### WHAT YOU HAVE TO DO:
Find the line with "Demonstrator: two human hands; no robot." in the entries below. Repeat it, every following line, and the line with "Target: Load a", exactly and with nothing added.

### MATERIALS PROVIDED:
★ ★ ★

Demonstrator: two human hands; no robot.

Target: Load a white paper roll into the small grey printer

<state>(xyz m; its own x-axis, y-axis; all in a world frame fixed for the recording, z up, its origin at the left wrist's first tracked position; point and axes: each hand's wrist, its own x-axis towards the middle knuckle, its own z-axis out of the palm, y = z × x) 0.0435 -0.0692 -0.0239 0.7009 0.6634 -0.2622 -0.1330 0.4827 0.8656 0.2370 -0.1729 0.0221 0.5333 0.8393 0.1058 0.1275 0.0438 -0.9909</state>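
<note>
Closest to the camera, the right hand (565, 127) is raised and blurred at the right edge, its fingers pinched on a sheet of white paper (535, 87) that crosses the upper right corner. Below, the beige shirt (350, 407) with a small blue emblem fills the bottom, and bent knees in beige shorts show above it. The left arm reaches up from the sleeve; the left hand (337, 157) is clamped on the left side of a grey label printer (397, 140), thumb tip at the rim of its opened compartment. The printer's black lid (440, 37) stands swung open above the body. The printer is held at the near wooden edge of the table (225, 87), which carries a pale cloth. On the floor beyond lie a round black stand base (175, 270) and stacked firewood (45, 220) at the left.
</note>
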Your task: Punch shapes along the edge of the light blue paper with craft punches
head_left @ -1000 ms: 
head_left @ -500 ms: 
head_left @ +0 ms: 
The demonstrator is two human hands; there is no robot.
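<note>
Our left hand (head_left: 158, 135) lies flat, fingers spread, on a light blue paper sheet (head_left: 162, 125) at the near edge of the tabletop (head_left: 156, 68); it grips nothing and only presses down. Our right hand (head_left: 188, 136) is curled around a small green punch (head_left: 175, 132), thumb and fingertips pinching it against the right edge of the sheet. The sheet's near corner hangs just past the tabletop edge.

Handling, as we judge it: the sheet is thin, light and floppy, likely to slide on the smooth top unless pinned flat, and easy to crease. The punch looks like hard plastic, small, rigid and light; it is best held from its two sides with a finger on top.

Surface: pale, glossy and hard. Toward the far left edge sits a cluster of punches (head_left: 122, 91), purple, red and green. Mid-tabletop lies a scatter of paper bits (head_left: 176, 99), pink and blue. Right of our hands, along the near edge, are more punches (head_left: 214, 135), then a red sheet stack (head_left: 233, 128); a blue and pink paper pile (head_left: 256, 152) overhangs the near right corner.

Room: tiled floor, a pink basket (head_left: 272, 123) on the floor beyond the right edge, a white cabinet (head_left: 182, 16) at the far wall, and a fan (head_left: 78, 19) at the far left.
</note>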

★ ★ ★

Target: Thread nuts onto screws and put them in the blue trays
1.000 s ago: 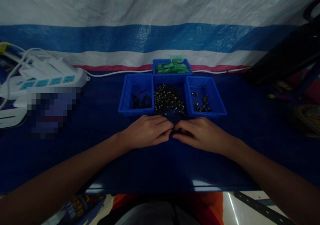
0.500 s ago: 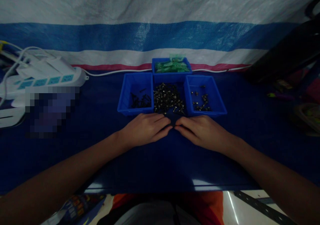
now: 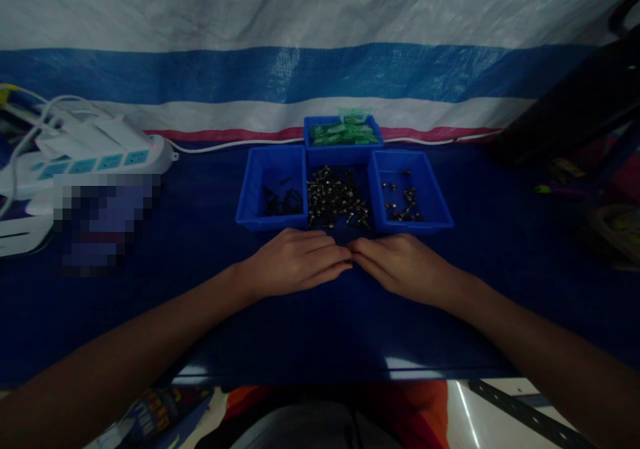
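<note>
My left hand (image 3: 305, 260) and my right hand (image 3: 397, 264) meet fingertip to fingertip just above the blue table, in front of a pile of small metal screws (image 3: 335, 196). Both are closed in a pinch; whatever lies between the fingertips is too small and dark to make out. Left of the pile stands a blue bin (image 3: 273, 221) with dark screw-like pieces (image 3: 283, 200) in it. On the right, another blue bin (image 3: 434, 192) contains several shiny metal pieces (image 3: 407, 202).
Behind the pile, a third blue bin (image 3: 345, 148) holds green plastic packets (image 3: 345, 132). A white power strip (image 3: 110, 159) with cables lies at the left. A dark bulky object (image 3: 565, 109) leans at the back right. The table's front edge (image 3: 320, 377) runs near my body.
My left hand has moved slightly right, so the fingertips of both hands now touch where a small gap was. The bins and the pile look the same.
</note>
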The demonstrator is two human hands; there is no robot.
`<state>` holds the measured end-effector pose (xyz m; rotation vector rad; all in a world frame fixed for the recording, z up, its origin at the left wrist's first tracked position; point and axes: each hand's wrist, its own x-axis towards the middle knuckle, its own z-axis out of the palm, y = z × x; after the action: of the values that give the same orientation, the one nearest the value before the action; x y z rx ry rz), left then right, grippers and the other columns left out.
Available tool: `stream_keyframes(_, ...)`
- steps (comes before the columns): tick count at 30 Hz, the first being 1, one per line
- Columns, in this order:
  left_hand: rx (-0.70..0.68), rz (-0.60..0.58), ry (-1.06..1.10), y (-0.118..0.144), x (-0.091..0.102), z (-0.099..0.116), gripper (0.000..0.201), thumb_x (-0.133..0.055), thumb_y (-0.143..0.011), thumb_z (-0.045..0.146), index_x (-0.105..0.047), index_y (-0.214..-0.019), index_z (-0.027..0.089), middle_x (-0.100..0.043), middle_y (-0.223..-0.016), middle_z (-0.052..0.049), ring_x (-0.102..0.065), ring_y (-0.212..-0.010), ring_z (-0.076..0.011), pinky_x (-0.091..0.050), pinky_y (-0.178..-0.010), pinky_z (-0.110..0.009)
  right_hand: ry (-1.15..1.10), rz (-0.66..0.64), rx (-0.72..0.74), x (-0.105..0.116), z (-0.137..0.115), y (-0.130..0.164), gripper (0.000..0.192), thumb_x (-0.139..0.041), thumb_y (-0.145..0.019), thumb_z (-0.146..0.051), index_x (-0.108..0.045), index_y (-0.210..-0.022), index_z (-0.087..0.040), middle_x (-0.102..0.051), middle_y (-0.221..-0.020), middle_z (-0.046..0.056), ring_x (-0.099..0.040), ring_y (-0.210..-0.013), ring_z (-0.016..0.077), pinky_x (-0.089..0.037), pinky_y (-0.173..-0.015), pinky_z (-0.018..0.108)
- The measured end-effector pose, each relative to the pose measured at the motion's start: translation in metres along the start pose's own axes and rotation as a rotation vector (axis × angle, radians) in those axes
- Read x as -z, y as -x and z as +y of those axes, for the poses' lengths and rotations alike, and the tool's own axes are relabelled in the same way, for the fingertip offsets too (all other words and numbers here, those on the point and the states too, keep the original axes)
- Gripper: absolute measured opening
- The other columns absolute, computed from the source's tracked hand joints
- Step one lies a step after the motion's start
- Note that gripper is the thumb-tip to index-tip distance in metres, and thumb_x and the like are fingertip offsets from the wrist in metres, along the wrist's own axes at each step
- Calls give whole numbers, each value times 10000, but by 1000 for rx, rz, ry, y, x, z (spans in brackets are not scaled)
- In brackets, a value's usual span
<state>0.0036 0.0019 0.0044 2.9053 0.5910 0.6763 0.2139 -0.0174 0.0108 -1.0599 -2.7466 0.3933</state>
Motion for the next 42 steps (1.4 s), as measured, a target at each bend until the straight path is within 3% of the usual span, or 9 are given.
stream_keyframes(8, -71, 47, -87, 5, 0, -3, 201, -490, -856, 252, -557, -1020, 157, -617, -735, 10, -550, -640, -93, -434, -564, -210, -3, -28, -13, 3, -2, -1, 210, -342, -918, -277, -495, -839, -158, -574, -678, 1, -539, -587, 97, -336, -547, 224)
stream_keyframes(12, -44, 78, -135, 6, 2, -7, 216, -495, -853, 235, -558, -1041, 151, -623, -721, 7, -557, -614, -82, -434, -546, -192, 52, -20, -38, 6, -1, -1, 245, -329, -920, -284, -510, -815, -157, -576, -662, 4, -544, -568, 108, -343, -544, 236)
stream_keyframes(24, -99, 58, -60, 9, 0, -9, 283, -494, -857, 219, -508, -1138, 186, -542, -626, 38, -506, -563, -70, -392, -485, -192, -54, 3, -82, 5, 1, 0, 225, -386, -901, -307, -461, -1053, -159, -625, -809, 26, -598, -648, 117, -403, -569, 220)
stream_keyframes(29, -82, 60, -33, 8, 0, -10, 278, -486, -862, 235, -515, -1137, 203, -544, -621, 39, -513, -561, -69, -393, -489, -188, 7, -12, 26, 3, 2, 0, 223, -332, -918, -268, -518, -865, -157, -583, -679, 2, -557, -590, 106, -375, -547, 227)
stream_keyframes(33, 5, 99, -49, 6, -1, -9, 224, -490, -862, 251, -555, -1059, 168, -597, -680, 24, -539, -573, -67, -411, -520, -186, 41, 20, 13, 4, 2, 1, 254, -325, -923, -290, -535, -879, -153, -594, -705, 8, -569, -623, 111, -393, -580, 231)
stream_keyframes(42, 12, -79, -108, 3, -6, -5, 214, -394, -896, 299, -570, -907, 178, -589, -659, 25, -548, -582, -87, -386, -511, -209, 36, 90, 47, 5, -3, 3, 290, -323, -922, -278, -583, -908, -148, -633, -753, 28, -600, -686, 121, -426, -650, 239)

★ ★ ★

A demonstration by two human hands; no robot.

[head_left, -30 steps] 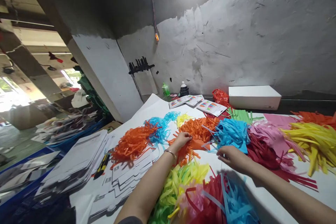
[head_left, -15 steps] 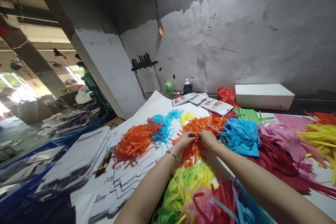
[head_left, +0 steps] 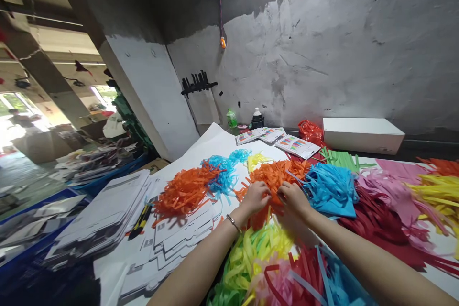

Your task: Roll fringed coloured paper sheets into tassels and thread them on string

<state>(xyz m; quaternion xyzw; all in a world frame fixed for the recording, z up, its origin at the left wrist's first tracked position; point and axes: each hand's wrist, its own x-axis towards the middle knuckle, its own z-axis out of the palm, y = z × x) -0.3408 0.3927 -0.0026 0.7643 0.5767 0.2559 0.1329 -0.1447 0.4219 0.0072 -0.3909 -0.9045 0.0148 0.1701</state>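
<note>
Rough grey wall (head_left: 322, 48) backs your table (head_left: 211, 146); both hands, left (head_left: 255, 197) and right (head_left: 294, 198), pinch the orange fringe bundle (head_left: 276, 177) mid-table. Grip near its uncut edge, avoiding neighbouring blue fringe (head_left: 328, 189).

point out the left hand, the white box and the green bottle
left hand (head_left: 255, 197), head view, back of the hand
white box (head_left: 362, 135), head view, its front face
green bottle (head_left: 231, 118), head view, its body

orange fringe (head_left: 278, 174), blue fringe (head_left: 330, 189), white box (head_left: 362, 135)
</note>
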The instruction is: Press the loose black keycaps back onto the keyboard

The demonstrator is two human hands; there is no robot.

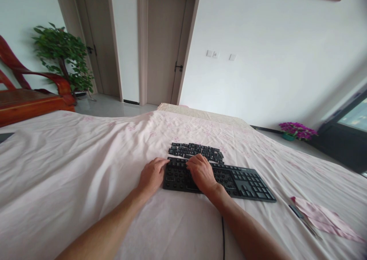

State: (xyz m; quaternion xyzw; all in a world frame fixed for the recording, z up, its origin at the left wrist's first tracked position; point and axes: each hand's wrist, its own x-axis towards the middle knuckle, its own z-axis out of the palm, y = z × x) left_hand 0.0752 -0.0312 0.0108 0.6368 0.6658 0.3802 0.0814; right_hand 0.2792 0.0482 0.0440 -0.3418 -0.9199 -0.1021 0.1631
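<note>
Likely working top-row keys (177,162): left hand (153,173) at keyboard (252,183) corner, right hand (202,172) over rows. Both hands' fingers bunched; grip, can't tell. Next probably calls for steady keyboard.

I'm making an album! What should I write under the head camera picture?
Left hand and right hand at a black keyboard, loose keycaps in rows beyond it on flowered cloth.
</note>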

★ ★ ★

### EXERCISE RESPONSE:
Demonstrator: two human hands; no robot.

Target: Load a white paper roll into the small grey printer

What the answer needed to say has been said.